What you need to do — In full and word for word, print the data below.

Data extract —
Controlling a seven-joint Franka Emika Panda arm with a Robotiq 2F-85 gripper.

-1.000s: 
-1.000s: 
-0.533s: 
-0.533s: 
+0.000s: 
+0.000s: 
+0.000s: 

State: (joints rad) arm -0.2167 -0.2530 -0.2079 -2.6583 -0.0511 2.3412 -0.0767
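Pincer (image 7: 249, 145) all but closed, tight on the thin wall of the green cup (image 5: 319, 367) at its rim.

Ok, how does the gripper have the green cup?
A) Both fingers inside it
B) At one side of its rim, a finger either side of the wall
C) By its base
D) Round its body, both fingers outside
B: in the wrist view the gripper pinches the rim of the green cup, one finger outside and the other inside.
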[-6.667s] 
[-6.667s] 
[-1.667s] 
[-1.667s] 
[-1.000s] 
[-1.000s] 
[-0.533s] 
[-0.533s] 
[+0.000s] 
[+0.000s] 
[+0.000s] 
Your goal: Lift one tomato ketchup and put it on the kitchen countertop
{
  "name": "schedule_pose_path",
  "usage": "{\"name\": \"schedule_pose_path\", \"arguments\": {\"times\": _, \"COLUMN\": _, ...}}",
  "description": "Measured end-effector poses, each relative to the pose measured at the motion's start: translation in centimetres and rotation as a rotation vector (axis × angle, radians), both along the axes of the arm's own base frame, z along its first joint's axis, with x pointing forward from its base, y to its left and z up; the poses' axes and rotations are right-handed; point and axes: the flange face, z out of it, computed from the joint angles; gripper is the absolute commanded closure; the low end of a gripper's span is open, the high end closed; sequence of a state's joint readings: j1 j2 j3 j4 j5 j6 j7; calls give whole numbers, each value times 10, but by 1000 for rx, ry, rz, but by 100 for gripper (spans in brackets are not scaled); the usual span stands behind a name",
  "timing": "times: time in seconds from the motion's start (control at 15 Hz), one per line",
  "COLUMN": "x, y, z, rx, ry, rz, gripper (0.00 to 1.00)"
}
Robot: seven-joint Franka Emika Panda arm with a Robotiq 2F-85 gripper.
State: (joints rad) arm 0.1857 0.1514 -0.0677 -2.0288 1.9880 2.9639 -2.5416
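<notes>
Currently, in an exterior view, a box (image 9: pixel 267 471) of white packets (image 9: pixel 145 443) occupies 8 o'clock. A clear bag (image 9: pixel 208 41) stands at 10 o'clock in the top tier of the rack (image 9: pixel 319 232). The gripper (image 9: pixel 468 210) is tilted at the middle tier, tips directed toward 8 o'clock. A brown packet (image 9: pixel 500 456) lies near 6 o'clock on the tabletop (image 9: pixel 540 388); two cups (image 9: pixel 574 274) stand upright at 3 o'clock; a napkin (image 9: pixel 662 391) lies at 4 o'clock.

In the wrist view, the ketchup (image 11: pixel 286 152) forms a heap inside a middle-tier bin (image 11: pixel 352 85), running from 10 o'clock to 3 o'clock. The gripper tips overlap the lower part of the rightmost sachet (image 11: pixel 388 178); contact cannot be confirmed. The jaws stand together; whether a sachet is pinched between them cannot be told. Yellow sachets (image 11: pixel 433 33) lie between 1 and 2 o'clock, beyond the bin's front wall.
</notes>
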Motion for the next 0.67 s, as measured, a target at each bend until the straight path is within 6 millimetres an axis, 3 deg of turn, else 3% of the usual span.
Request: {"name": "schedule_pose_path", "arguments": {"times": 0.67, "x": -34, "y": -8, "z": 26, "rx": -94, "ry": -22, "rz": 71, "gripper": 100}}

Response below —
Controlling a seven-joint Franka Emika Panda arm with a Robotiq 2F-85 gripper.

-1.000s: 
-1.000s: 
-0.533s: 
-0.533s: 
+0.000s: 
+0.000s: 
+0.000s: 

State: (joints rad) arm -0.2167 -0.2530 -0.2079 -2.6583 -0.0511 2.3412 -0.0767
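Pincer (image 7: 249, 145) all but closed, tight on the thin wall of the green cup (image 5: 319, 367) at its rim.

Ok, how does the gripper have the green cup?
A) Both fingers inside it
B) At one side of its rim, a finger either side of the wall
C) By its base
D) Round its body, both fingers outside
B: in the wrist view the gripper pinches the rim of the green cup, one finger outside and the other inside.
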[-6.667s] 
[-6.667s] 
[-1.667s] 
[-1.667s] 
[-1.000s] 
[-1.000s] 
[-0.533s] 
[-0.533s] 
[+0.000s] 
[+0.000s] 
[+0.000s] 
Your goal: Lift one tomato ketchup and put it on the kitchen countertop
{
  "name": "schedule_pose_path",
  "usage": "{\"name\": \"schedule_pose_path\", \"arguments\": {\"times\": _, \"COLUMN\": _, ...}}",
  "description": "Measured end-effector poses, each relative to the pose measured at the motion's start: translation in centimetres and rotation as a rotation vector (axis × angle, radians), both along the axes of the arm's own base frame, z along its first joint's axis, with x pointing forward from its base, y to its left and z up; the poses' axes and rotations are right-handed; point and axes: the flange face, z out of it, computed from the joint angles; gripper is the absolute commanded closure; the low end of a gripper's span is open, the high end closed; sequence of a state's joint readings: j1 j2 j3 j4 j5 j6 j7; calls give whole numbers, each value times 10, but by 1000 for rx, ry, rz, but by 100 for gripper (spans in brackets are not scaled); the usual span stands behind a name",
  "timing": "times: time in seconds from the motion's start (control at 15 Hz), one per line",
  "COLUMN": "x, y, z, rx, ry, rz, gripper (0.00 to 1.00)"
}
Robot: seven-joint Franka Emika Panda arm with a Robotiq 2F-85 gripper.
State: (joints rad) arm 0.1857 0.1514 -0.0677 -2.0288 1.9880 2.9639 -2.5416
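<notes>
Currently, in an exterior view, a box (image 9: pixel 267 471) of white packets (image 9: pixel 145 443) occupies 8 o'clock. A clear bag (image 9: pixel 208 41) stands at 10 o'clock in the top tier of the rack (image 9: pixel 319 232). The gripper (image 9: pixel 468 210) is tilted at the middle tier, tips directed toward 8 o'clock. A brown packet (image 9: pixel 500 456) lies near 6 o'clock on the tabletop (image 9: pixel 540 388); two cups (image 9: pixel 574 274) stand upright at 3 o'clock; a napkin (image 9: pixel 662 391) lies at 4 o'clock.

In the wrist view, the ketchup (image 11: pixel 286 152) forms a heap inside a middle-tier bin (image 11: pixel 352 85), running from 10 o'clock to 3 o'clock. The gripper tips overlap the lower part of the rightmost sachet (image 11: pixel 388 178); contact cannot be confirmed. The jaws stand together; whether a sachet is pinched between them cannot be told. Yellow sachets (image 11: pixel 433 33) lie between 1 and 2 o'clock, beyond the bin's front wall.
</notes>
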Motion for the next 0.67 s, as measured, a target at each bend until the straight path is within 6 millimetres an axis, 3 deg of turn, else 3% of the usual span.
Request: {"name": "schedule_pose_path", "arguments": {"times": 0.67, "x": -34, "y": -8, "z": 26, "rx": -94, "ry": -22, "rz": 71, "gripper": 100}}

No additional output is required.